Ciononostante la Commissione intende affrontare le lacune individuate nel funzionamento delle direttive sulle procedure di ricorso e cercare una maggiore convergenza dei sistemi di ricorso negli Stati membri. Pur rispettando allo stesso tempo l'autonomia procedurale degli Stati membri e le rispettive tradizioni giuridiche, la Commissione utilizzerà una combinazione coerente delle seguenti azioni supplementari.
(II)Promozione della trasparenza
La valutazione dimostra che le informazioni sui sistemi nazionali di ricorso non sono state raccolte in modo strutturato e sono state utilizzate solo di rado a fini di orientamento politico. Per contrastare tale fenomeno la Commissione intende proporre un aumento della trasparenza per quanto concerne i risultati dei sistemi nazionali di ricorso. Come prima cosa i dati devono essere raccolti in modo automatico senza imporre ulteriori oneri amministrativi. In tale contesto la Commissione, come annunciato nella strategia per il mercato unico e coerentemente con il nuovo accordo interistituzionale "Legiferare meglio", svilupperà assieme agli Stati membri un numero limitato di indicatori oggettivi (numero di reclami, numero di reclami con esito positivo, costi, durata delle procedure, ecc.). Questi indicatori verranno pubblicati nell'ambito del quadro di valutazione del mercato unico. Ciò consentirà alla comunità imprenditoriale di confrontare l'efficienza dei sistemi di ricorso nei vari Stati membri e aiuterà questi ultimi a individuare opportunità di miglioramento dei propri sistemi nazionali di ricorso.
(III)Promozione della cooperazione tra gli organi di ricorso di prima istanza
La valutazione dimostra che i sistemi nei quali la tutela giuridica nelle procedure di appalto pubblico viene fornita in primo grado dagli organi di ricorso amministrativo anziché dal giudice ordinario tendono ad essere più efficaci sia in termini di durata delle procedure che di standard di giudizio. Per tale ragione, come annunciato nella strategia per il mercato unico, la Commissione incoraggerà la collaborazione e la costituzione di reti tra gli organi di ricorso di prima istanza al fine di migliorare lo scambio di informazioni e di migliori pratiche relative ad aspetti specifici del funzionamento delle direttive sulle procedure di ricorso e, più in generale, monitorerà l'efficacia del funzionamento delle procedure nazionali di ricorso. Le buone pratiche pertinenti verranno divulgate in tutta la rete. Le buone pratiche possono essere per gli Stati membri una fonte di ispirazione e una leva per migliorare i propri sistemi nazionali di ricorso. In tale contesto verrà prestata particolare attenzione al rafforzamento degli organi di ricorso amministrativo di prima istanza.
(IV)Orientamenti
La Commissione divulgherà orientamenti su alcuni aspetti rilevanti delle direttive sulle procedure di ricorso allo scopo di aumentare la comprensione di alcune disposizioni e di garantirne l'efficacia.

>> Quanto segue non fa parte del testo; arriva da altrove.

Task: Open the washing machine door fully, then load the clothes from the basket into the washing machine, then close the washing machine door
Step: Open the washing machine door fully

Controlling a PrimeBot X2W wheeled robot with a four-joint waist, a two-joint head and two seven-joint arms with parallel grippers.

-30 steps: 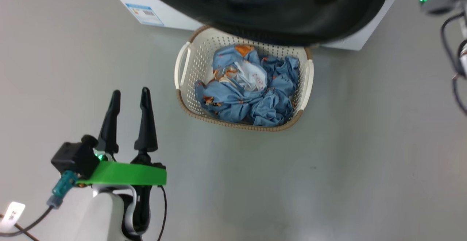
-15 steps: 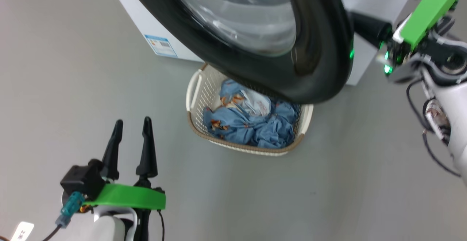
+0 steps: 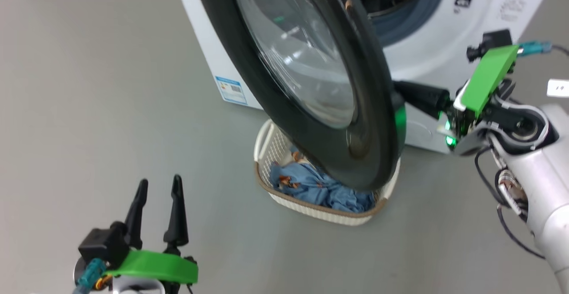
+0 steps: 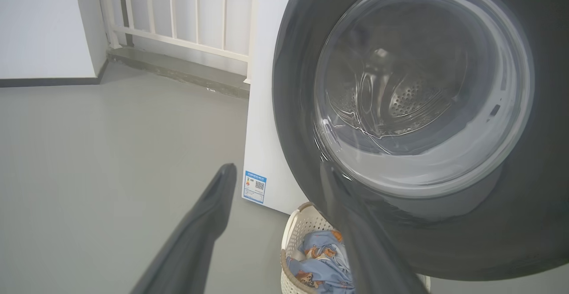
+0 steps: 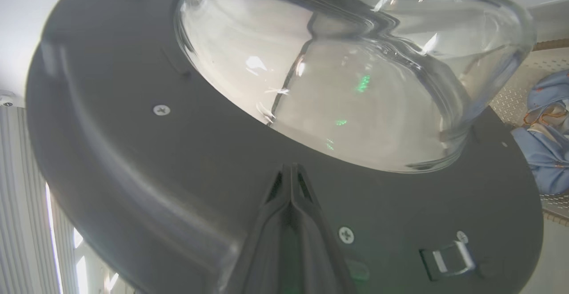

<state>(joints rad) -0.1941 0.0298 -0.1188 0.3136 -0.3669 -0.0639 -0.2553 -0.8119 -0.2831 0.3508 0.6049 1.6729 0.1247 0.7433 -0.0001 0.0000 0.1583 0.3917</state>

Gli aspetti che potrebbero essere presi in esame comprendono l'interazione tra le direttive sulle procedure di ricorso e il nuovo pacchetto legislativo sugli appalti pubblici e lo sviluppo di criteri da applicare per revocare la sospensione automatica della stipula del contratto in seguito alla presentazione di un'azione legale. Sulla base delle prove raccolte finora, la Commissione avvierà un dialogo con gli Stati membri e le parti interessate al fine di individuare altri settori specifici che richiedono chiarimenti.
(V)Monitoraggio e attività di esecuzione coerenti
Nel caso vengano individuate violazioni delle direttive sulle procedure di ricorso, la Commissione adotterà le misure appropriate per allineare le pertinenti prassi nazionali alle norme dell'UE. In tale contesto la Commissione si concentrerà sulle violazioni più significative e sistematiche che compromettono l'efficace funzionamento dei sistemi di ricorso negli Stati membri.